> **DATASET CONTENT**:
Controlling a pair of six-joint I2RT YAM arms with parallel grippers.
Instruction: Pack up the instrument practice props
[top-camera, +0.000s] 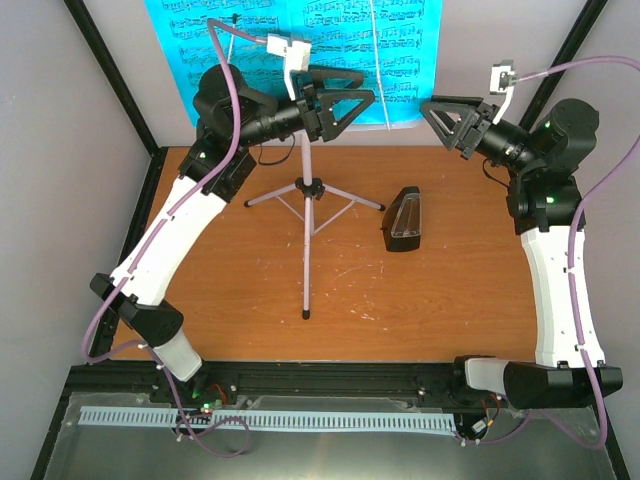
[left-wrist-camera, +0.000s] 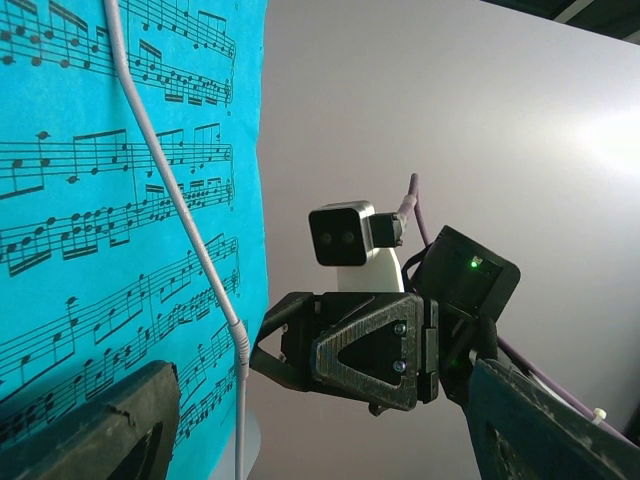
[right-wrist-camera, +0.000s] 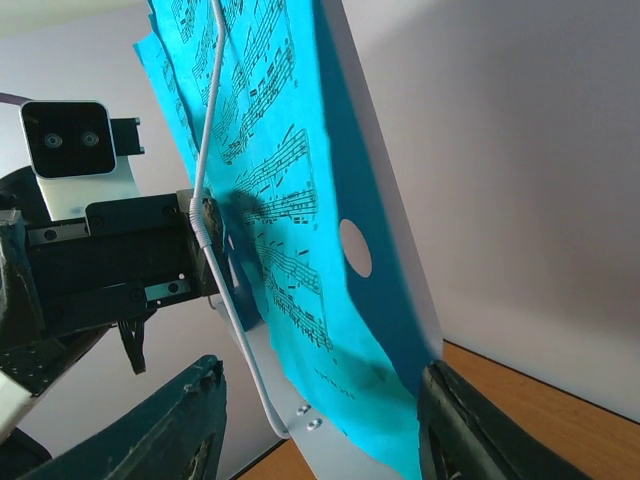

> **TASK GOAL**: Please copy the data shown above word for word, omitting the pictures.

> **FINAL ANSWER**:
Controlling a pair of six-joint I2RT YAM arms with parallel grippers.
Instruction: Pack up the instrument practice props
[top-camera, +0.000s] 
[left-wrist-camera, +0.000s] 
[right-wrist-camera, +0.000s] 

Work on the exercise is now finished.